:: ENTRIES SHOWN ::

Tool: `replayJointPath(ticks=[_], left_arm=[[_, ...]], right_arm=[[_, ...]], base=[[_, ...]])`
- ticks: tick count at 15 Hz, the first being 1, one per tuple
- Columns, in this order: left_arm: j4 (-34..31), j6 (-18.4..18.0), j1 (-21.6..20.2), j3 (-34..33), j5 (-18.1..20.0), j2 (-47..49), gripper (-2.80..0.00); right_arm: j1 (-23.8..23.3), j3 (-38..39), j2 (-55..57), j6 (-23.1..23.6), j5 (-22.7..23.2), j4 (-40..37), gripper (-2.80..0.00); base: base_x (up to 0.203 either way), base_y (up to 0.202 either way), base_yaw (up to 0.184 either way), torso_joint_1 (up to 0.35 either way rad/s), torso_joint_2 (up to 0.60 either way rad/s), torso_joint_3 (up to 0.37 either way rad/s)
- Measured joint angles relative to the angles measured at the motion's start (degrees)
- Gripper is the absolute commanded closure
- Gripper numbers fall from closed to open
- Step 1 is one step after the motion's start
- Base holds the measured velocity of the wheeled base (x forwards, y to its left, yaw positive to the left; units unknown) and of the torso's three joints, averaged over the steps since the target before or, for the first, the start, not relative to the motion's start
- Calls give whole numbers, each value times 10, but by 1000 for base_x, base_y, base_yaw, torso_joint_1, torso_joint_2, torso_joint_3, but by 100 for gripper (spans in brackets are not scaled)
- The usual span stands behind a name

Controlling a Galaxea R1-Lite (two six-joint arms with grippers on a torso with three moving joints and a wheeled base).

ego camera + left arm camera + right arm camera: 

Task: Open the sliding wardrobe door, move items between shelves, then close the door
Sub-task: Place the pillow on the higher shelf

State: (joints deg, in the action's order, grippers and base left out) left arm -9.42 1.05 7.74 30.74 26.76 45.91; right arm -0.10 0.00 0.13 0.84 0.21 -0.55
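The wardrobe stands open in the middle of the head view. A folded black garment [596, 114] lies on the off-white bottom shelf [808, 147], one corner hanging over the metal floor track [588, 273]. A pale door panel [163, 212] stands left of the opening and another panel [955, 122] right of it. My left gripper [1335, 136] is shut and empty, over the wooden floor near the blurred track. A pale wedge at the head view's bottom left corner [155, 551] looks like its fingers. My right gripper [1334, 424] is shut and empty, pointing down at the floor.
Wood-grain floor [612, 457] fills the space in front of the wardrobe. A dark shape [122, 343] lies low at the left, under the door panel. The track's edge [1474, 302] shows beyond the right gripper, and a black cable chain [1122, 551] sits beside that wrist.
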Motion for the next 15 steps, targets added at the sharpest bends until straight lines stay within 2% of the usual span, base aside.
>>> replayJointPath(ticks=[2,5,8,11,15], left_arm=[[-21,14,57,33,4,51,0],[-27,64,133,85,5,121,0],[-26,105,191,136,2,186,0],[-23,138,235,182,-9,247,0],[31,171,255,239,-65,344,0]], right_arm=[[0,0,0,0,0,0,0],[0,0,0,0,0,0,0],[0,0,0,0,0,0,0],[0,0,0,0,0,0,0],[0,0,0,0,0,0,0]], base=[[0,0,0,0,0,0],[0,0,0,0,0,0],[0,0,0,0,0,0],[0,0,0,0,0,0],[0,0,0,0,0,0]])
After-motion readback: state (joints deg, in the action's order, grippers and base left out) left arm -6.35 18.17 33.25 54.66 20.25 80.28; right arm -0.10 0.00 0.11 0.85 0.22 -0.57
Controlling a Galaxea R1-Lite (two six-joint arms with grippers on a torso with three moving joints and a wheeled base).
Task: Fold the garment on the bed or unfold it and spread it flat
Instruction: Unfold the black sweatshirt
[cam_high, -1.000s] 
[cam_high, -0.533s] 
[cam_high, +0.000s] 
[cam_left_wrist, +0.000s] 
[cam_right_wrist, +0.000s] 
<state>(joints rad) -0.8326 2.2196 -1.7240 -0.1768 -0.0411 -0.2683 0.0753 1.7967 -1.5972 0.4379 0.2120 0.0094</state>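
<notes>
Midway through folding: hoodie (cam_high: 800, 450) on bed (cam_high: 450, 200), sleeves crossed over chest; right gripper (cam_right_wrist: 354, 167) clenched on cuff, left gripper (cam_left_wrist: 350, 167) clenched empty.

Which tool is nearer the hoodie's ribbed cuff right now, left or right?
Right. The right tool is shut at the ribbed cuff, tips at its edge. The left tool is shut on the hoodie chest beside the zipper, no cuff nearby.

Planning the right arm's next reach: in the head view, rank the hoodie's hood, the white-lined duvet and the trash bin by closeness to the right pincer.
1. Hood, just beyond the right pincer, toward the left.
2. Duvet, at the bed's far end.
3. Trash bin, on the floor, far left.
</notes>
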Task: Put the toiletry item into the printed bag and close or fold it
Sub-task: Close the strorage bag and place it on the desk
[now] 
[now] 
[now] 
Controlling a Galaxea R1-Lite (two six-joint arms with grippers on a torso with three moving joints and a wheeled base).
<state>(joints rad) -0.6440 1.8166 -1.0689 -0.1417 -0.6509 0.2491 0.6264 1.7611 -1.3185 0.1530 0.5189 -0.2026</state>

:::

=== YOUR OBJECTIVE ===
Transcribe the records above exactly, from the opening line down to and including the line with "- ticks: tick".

=== TASK RESULT ===
Tool: `replayJointPath(ticks=[_], left_arm=[[_, ...]], right_arm=[[_, ...]], base=[[_, ...]])`
- ticks: tick count at 15 Hz, the first being 1, one per tuple

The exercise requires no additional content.